Cosa sta accadendo? Le seconde generazioni sono semplicemente diventate adolescenti e il contatto o meglio l'impatto con la società, in talune circostanze, sta mostrando tutti i limiti. Le seconde generazioni che risiedono in Italia stanno facendo registrare, in numerosi casi, ipotesi delittuose numericamente molto superiori rispetto alle prime generazioni, quest'ultime ai tempi impegnate e preoccupate di lavorare per vivere.

Le seconde generazioni sono chiaramente italiani a tutti gli effetti, godendo pertanto di diritti civili e politici. Tuttavia in molti si stanno soffermando su un'analisi più attenta che porta tuttavia a esiti diversi. La differenza tra due concetti, quello di nazionalità e quello di cittadinanza. La cittadinanza riconosce un legame legale, sociale e culturale con lo Stato italiano, una connotazione giuridico-politica, la nazionalità è invece culturale ed identitaria.

Pertanto, quest'ultima, non è necessariamente legata a uno Stato specifico e può coincidere o meno con la cittadinanza. Il problema è che quasi sempre si sottovaluta questo aspetto. Oramai, spesso, ci si trova dinnanzi a cittadini sulla carta italiani, ma che in realtà non si sentono tali, avvertendo, maggiormente, per motivi svariati, più forte il legame alla terra familiare d'origine. Questo implica che questi giovani non riconoscendo l'autorità dello Stato in cui vivono, nelle sue articolazioni, nelle Forze di Polizia, nella Magistratura, nella non condivisione del modo di vivere della popolazione, nell'emancipazione femminile, si oppongano in maniera totale e violenta. Tuttavia, con l'aumentare dei numeri delle seconde generazioni, prevedibilmente, il livello di scontro sarà verosimilmente sempre più aspro.

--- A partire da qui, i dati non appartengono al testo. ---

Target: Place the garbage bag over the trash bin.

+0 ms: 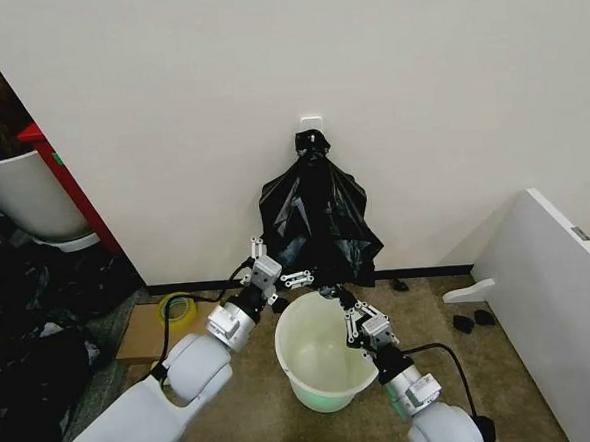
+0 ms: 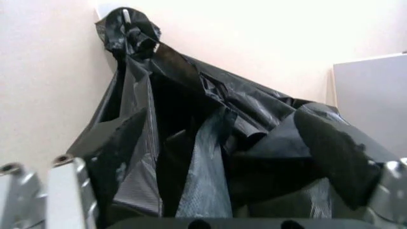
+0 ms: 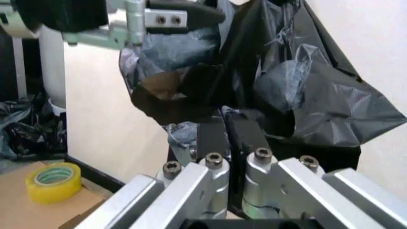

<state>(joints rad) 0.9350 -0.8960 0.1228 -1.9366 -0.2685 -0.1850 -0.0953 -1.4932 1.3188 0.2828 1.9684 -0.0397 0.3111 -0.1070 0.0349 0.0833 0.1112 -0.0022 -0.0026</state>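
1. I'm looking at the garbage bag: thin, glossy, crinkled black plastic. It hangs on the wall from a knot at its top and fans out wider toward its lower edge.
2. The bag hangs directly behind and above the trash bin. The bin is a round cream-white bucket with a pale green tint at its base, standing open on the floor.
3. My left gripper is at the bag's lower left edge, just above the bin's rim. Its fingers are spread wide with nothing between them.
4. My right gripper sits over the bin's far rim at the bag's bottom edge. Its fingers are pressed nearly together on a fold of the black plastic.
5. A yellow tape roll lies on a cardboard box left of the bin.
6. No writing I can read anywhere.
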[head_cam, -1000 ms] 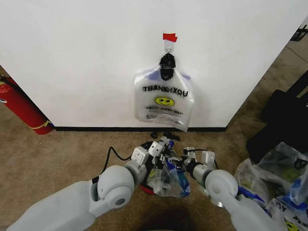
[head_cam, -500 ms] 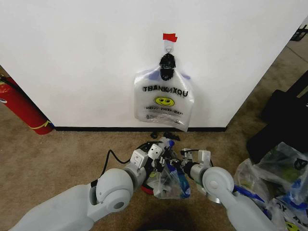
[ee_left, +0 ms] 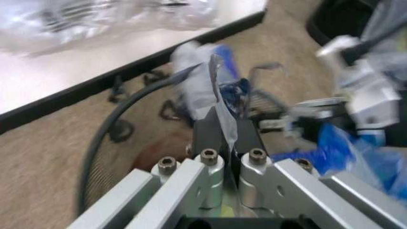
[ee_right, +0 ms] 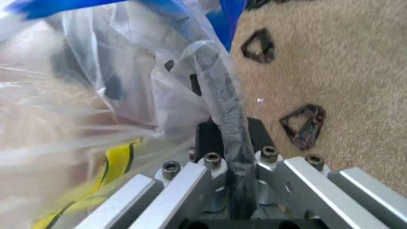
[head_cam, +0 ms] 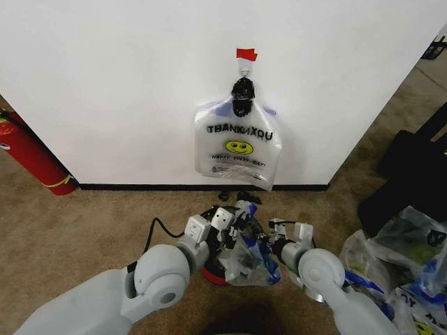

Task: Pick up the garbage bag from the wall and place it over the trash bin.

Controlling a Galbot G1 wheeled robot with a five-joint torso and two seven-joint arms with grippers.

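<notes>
Thin glossy plastic garbage bag (head_cam: pixel 248 257)

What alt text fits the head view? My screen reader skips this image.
Both grippers, left and right, pinch a clear bag over a black mesh bin on beige carpet. Behind them a second bag, printed with a smiley, hangs from a hook on the white wall; a red extinguisher leans at the left.

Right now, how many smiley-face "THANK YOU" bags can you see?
2. One garbage bag hangs from the hook on the wall; another is held between both grippers over the trash bin. The floor heap may hide more.
</notes>
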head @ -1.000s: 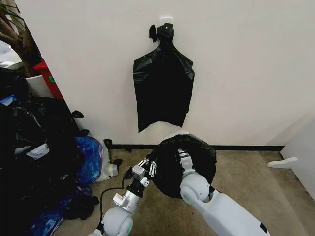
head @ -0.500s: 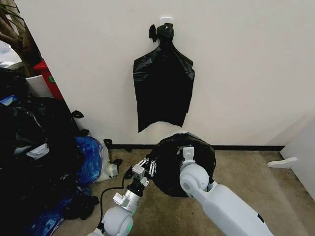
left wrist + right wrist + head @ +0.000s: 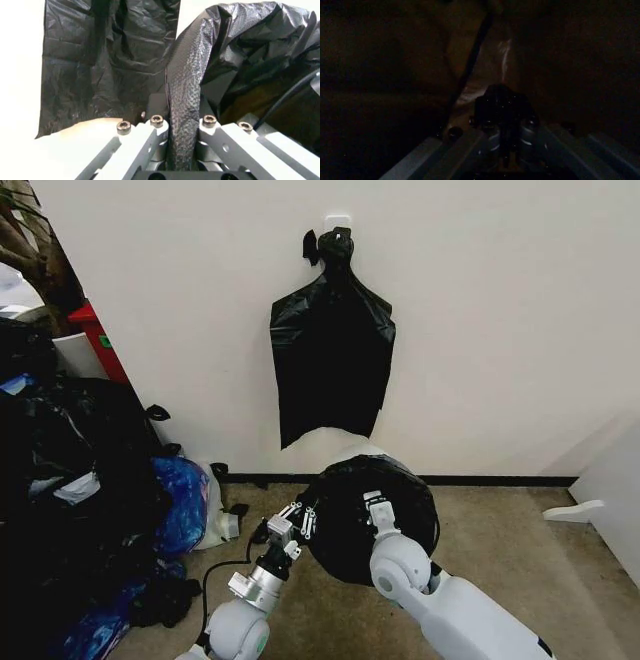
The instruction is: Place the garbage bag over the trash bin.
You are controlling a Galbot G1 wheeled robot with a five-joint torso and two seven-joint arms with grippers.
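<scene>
The left tool (image 3: 185, 127) pinches a fold of the garbage bag (image 3: 350, 515) at the trash bin's edge; the right tool (image 3: 375, 502) reaches inside, its grip unclear.

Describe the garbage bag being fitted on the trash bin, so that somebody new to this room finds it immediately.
Start at the white wall, where flat black bags hang from a hook. On the floor directly below stands the trash bin, a sliver of its cream rim showing. The garbage bag is the black one draped over it, its edge pinched in the left gripper; unlike the others, it is rounded, neither hanging nor heaped.
</scene>
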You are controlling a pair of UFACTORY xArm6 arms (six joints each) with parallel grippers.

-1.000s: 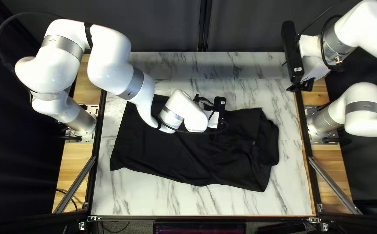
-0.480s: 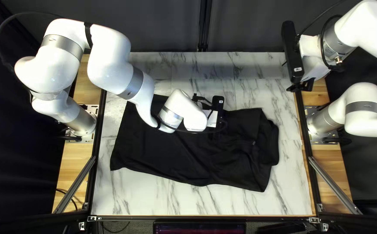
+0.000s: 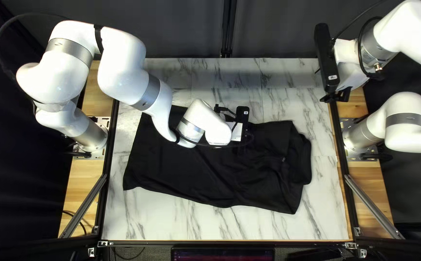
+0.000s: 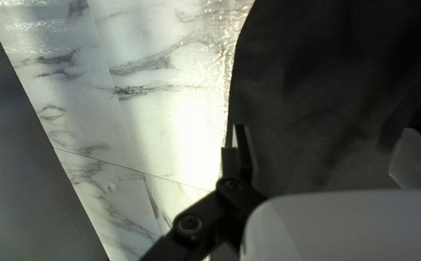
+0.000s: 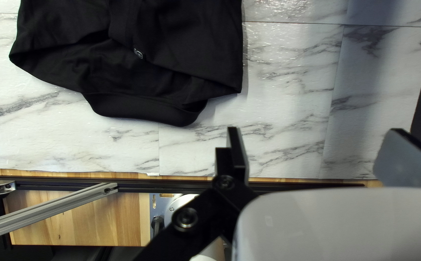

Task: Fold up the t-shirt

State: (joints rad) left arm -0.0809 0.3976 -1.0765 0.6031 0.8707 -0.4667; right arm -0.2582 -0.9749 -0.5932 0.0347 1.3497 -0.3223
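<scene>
The black t-shirt (image 3: 186,174) lies across the table's middle, bunched and folded over toward the right of the top left view. My left gripper (image 3: 242,147) is low over its upper edge, its fingertips hard to make out there. In the left wrist view the left gripper (image 4: 319,150) is open, with the shirt's cloth (image 4: 317,87) beneath and ahead of it. My right gripper (image 3: 335,96) hangs over the table's far right corner. Seen from its wrist, the right gripper (image 5: 309,150) stands open over bare tabletop, the shirt's collar end (image 5: 147,108) off to one side.
The marble-patterned tabletop (image 3: 220,224) shows all around the shirt. Black rails (image 3: 338,145) edge the table, with a metal strut (image 3: 372,205) beside the right one. My left arm's raised links (image 3: 123,67) reach over the shirt's far left corner.
In the top left view, my left gripper has shifted slightly left over the cloth, mostly between the first two frames. The shirt and my right arm look unmoved.
</scene>
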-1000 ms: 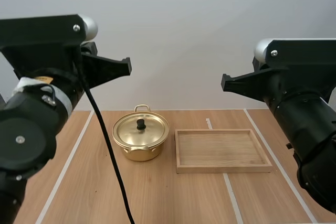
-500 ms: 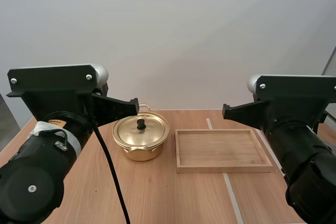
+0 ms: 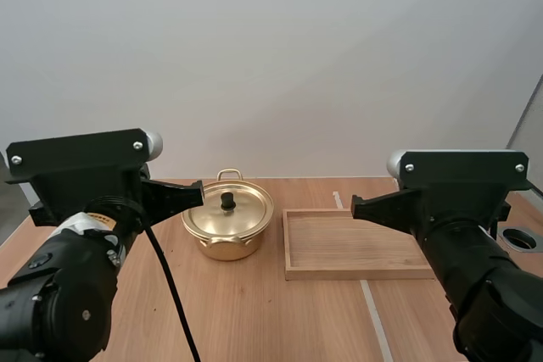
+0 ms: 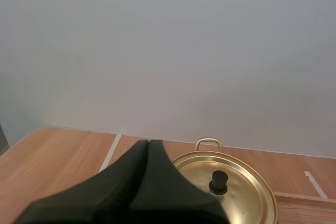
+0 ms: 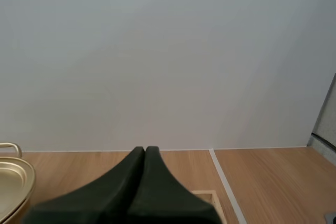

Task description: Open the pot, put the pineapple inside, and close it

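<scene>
Brass-coloured pot [image 3: 227, 225] sits left of centre on the wooden worktop [image 3: 254, 320], its lid [image 3: 246, 211] on and the black knob [image 3: 227, 201] upright. Just to its right lies a wooden tray [image 3: 361, 273]. The left gripper [image 4: 148, 142] hangs on the near side of the pot, fingers pressed together. The right gripper [image 5: 145, 149], also closed, hangs near the tray.

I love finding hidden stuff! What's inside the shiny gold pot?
The round gold metal pot has its gold lid with a small black knob sitting on top. The lid covers the inside, so what is in there cannot be seen.
</scene>
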`<state>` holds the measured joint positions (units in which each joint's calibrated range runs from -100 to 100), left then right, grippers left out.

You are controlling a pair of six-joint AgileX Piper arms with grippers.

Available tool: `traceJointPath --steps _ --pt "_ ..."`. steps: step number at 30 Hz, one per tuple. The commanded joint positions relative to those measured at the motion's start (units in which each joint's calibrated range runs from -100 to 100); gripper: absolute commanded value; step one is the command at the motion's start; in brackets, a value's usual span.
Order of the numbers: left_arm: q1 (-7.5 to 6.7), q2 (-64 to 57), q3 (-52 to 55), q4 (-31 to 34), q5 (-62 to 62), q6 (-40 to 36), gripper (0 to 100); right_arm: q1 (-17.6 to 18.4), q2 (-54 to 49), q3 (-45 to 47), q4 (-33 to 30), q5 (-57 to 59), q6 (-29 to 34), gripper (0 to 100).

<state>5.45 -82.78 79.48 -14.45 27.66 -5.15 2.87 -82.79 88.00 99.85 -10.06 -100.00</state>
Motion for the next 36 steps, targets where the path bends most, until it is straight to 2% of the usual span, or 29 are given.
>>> traceJointPath --steps 1,12,16,22,28,36 --pt "0.12 -0.4 0.4 4.1 0.2 -0.7 0 0.1 -0.3 1.0 0.1 1.0 0.0 0" --pt "0.12 -0.4 0.4 4.8 0.2 -0.7 0 0.1 -0.3 1.0 0.1 -0.8 0.0 0" --pt "0.12 -0.4 0.8 4.8 -0.2 -0.7 0 -2.3 -0.3 1.0 0.1 -0.4 0.0 0" --pt "-0.53 -0.4 10.3 5.9 -12.3 -0.7 0 -3.6 -0.5 3.9 0.1 -0.4 0.0 0" --pt "-1.48 -0.5 20.3 13.2 -11.3 -0.7 0 -3.8 -0.5 10.7 0.1 -0.3 0.0 0" --pt "-1.48 -2.8 20.5 13.6 -12.3 -0.1 0 -3.8 -0.5 12.0 0.1 -0.1 0.0 0"
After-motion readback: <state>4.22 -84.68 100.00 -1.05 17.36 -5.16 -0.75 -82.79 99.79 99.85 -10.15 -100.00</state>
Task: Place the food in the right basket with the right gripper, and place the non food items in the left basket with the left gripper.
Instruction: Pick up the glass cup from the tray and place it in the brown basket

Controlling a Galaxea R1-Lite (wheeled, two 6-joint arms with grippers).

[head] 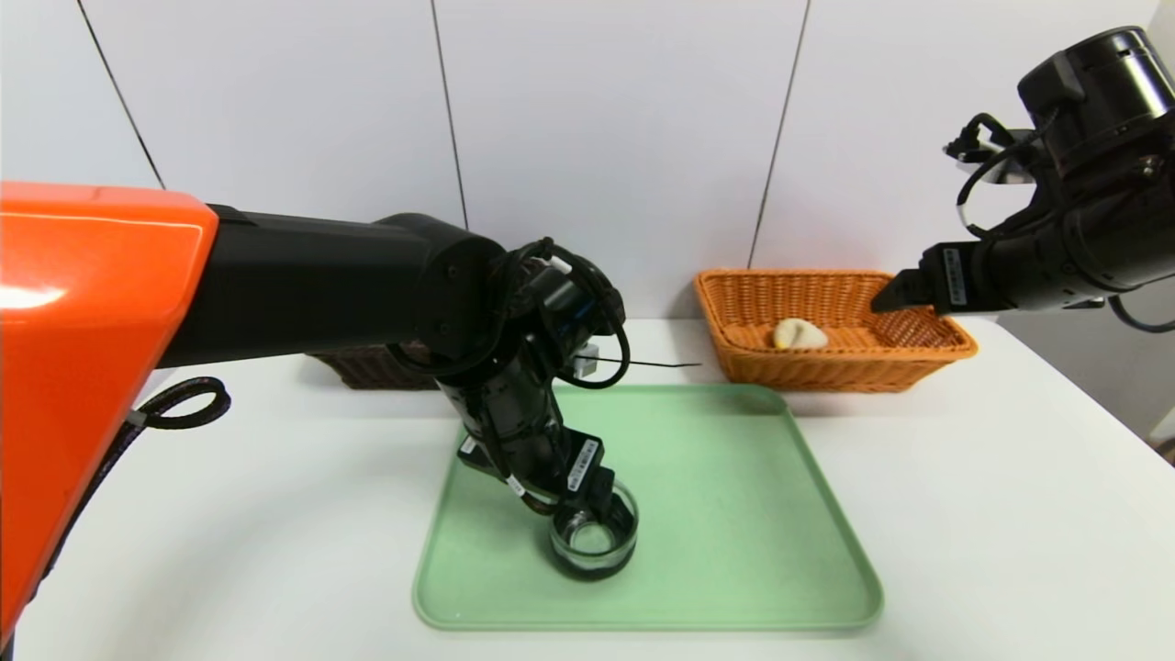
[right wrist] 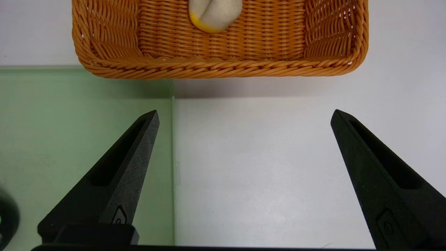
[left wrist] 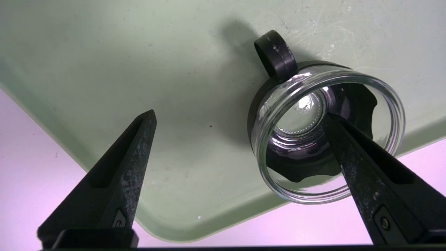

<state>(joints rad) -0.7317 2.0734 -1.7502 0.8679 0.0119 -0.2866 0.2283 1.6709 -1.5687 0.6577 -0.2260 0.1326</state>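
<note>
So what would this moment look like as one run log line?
left gripper: jaws open over glass cup | right gripper: idle by right basket

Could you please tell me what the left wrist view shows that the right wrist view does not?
Only the left wrist view: the glass cup's clear rim and black ring handle, with the left end effector open over it, one finger across the cup.

Only the right wrist view: the orange wicker basket holding a whitish, yellow-edged item, and the open right end effector.

Both: the green tray and pale tabletop.
</note>
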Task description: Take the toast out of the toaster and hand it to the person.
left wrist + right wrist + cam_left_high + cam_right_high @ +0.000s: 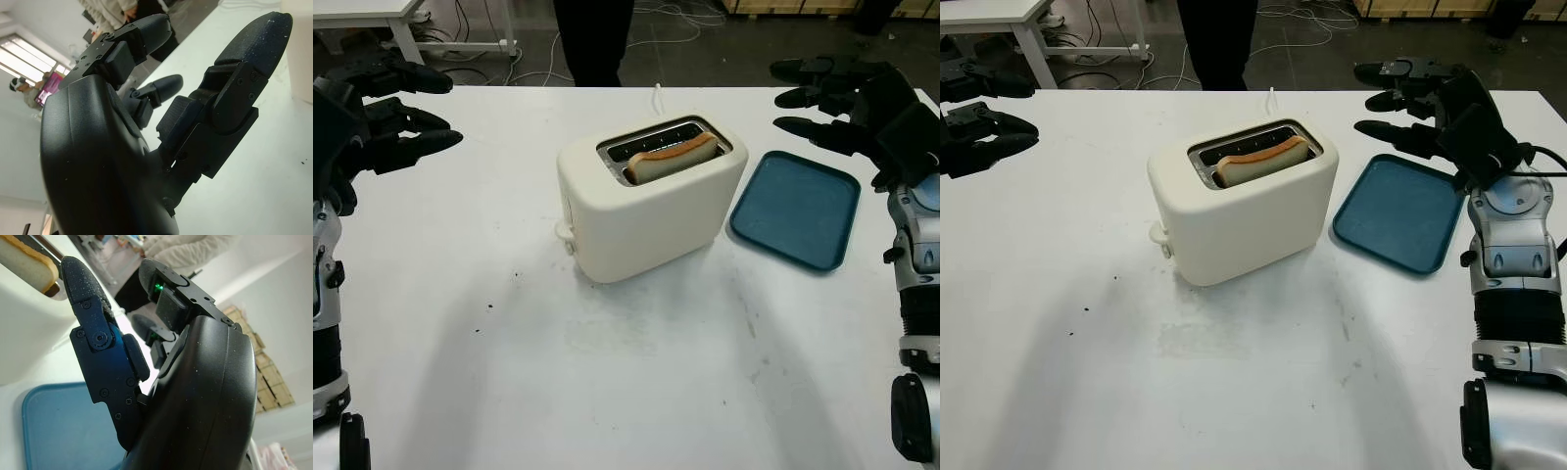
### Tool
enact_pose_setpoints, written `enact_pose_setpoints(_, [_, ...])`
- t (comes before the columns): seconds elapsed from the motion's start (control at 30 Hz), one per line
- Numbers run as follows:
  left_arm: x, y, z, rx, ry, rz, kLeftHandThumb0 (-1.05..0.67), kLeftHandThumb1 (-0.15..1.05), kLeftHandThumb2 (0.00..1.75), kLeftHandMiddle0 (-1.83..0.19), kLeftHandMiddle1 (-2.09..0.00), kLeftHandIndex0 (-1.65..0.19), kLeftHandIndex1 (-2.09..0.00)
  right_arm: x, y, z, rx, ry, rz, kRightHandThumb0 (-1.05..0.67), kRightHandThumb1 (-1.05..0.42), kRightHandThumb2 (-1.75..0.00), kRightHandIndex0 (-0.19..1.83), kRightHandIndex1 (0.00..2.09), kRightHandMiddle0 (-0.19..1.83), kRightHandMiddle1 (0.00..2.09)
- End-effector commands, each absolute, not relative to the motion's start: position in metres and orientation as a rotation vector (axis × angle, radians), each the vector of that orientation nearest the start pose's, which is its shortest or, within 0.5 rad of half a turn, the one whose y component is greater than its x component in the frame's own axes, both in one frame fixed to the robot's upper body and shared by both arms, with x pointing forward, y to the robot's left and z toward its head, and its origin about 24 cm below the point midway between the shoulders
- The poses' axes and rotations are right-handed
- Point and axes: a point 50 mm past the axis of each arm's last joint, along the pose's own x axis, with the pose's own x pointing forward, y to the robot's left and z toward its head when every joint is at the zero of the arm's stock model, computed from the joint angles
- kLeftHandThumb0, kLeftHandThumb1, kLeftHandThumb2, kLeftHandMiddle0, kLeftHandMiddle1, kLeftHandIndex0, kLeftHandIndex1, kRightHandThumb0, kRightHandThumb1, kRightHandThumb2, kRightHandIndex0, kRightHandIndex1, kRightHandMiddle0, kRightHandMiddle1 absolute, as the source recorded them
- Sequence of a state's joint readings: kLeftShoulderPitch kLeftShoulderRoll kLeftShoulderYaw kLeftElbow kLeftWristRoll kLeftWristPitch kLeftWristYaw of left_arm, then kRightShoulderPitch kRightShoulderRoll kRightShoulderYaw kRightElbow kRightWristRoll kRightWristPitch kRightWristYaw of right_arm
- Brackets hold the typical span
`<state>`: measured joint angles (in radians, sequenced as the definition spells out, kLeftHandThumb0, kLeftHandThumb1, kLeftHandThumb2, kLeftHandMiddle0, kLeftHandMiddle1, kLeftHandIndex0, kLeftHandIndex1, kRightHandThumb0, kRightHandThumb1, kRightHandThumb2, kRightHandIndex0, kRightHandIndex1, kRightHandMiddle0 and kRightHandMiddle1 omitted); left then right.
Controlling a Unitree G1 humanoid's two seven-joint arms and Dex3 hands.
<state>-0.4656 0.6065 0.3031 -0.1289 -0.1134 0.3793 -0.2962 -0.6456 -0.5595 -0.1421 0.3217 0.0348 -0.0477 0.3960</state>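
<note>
A cream two-slot toaster (pixel 651 211) stands in the middle of the white table, with a slice of toast (pixel 672 157) sticking up from its front slot. The toast (pixel 27 257) also edges into the right wrist view. My left hand (pixel 406 117) hovers open over the table's far left side, well away from the toaster. My right hand (pixel 822 98) hovers open at the far right, above the back of a blue tray (pixel 798 211). A person in dark trousers (pixel 594 39) stands beyond the table's far edge.
The blue tray lies flat just right of the toaster. A white cord (pixel 658 98) runs from the toaster toward the far edge. Another white table (pixel 372 15) and floor cables sit behind at the left. Bare tabletop (pixel 626 382) stretches in front of the toaster.
</note>
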Motion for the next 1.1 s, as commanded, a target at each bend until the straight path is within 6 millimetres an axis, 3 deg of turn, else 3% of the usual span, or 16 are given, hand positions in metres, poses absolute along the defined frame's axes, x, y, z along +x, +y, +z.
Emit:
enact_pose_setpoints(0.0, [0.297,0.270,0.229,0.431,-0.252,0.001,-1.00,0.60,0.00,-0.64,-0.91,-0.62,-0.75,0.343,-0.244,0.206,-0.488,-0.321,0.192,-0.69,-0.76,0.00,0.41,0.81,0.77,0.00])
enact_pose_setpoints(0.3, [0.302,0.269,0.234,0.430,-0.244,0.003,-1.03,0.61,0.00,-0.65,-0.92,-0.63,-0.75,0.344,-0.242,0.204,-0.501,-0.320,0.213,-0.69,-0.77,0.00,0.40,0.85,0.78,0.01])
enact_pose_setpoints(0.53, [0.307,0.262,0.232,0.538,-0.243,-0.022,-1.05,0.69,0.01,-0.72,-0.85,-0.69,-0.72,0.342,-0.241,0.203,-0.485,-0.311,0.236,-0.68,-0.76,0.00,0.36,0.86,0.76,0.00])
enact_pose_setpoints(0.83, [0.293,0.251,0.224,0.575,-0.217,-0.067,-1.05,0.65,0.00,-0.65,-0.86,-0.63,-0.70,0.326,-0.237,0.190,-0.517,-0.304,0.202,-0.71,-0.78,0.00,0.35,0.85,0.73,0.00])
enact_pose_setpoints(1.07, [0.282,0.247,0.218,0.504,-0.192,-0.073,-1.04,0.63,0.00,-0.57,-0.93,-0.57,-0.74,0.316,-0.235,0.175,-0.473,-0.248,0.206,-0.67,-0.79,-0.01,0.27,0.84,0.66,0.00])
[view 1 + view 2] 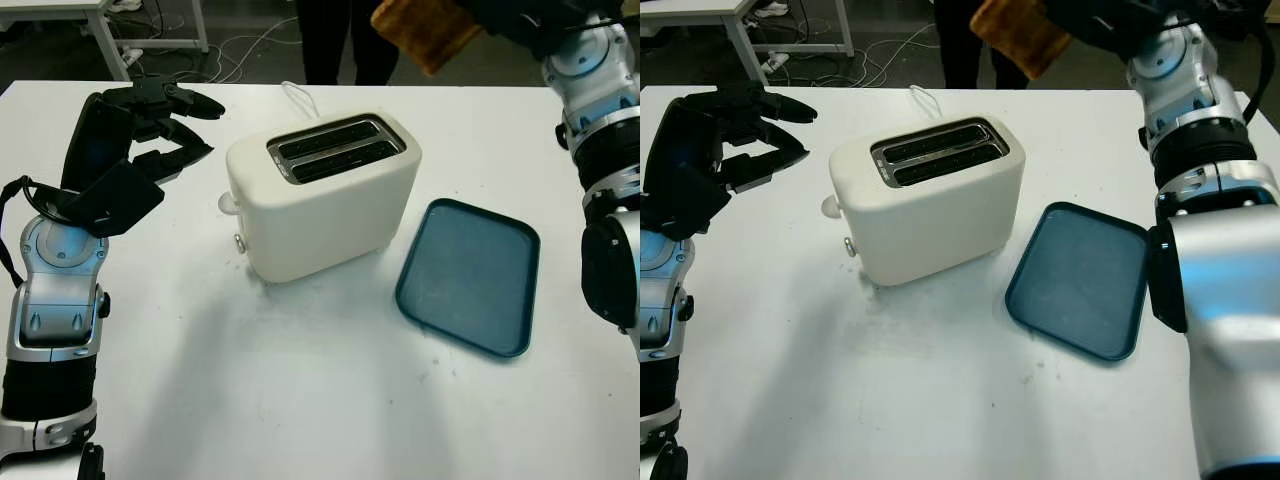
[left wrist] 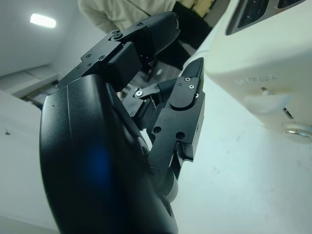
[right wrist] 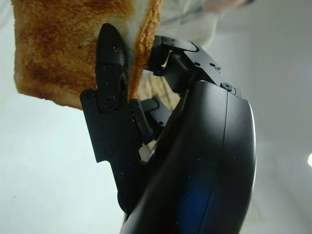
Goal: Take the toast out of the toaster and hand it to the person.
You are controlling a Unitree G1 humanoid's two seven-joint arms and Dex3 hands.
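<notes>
We judge the first half done: the toast is out of the toaster and held high at the far edge of the table, above and beyond the toaster, toward the person standing behind the table. What is left is the handover itself — no person's hand is at the slice, so the release is not yet done.

Our right hand grips the toast, with one of its fingers pressed flat on the browned face and others on the other side, the slice pinched near one edge. Most of the slice hangs free of the grasp.

Both toaster slots look dark, with no bread rising from them. The toaster stands mid-table, a blue tray just beside it on our right with nothing on it.

Our left hand is open, raised above the table to the left of the toaster, near it but apart — it holds nothing.

The toast is golden-brown and unevenly darkened, with deeper patches on the face and a paler crumb along the cut edge. It looks stiff and whole, with no break we can see.
</notes>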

In tutto questo quadro è normale che le famiglie d'origine debbano essere giustamente responsabilizzate, perché l'ottenimento della cittadinanza ha una serie di benefici enormi e di consequenziali obblighi derivanti. Diritti alle cure, accesso pensionistico, sussidi per disoccupazione, altri benefici sociali garantiti dallo Stato, questi sono soltanto alcuni dei servizi scaturenti dalla cittadinanza, e, proprio come avviene in tutti gli Stati evoluti e democratici del mondo, colui il quale riesce a ottenere la cittadinanza è consapevole di aprire un importante varco generazionale. In una società in evoluzione, diventa accettabile prendere in considerazione anche parametri legati al contesto familiare ed educativo. Come dimostrano casi gravi di cronaca giudiziaria, come l'omicidio della giovane Saman, in determinati contesti culturali certi comportamenti non solo vengono tollerati, ma addirittura condivisi. Per contrastare queste dinamiche, è necessario introdurre obblighi concreti che spingano i membri della famiglia a denunciare le condotte illegali. Solo di fronte a una reale perdita di benefici è possibile stimolare un autentico senso di responsabilità e promuovere comportamenti corretti.